Week 4 - Machine Learning - Guocheng's Space

Week 4 - Machine Learning

Non-Linear Hypotheses, Neural Network Model, Multiclass Classification, Regulation

July 1, 2019 Guocheng Wei

5 minute read

Non-linear Hypotheses

If create a hypothesis with r polynominal terms from $n$ features, then there will be $\frac{(n+r-1)!}{r!(n-1)!}$. For quadratic terms, the time complexity is $O(n^{2}/2)$. Not pratical to compute.

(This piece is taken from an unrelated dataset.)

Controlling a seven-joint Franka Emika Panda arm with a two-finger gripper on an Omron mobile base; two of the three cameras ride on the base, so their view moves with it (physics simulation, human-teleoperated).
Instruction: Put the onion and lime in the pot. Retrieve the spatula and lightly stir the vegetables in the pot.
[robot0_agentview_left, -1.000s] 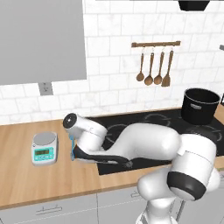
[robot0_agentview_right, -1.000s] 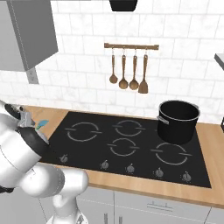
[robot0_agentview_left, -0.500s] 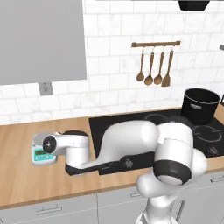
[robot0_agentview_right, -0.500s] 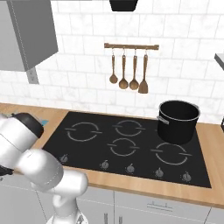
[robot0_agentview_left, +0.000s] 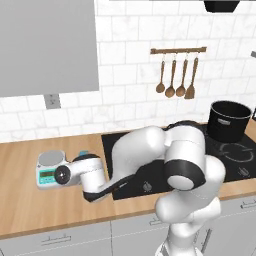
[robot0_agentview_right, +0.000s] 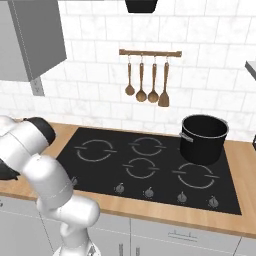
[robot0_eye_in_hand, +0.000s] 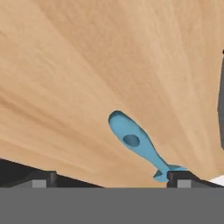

Neural networks offers an alternate way to perform machine learning when we have complex hypotheses with many features.

Neurons and the Brain

There is evidence that the brain uses only one “learning algorithm” for all its different functions. Scientists have tried cutting (in an animal brain) the connection between the ears and the auditory cortex and rewiring the optical nerve with the auditory cortex to find that the auditory cortex literally learns to see.

This principle is called “neuroplasticity” and has many examples and experimental evidence.

Model Representation

At a very simple level, neurons are basically computational units that take input (dendrites) as electrical input (called “spikes”) that are channeled to outputs (axons).

In our model, our dendrites are like the input features x1⋯xn, and the output is the result of our hypothesis function:

In this model our x0 input node is sometimes called the bias unit. It is always equal to 1.

Our “theta” parameters are sometimes instead called “weights” in the neural networks model.

Activation function is the smae logistic function.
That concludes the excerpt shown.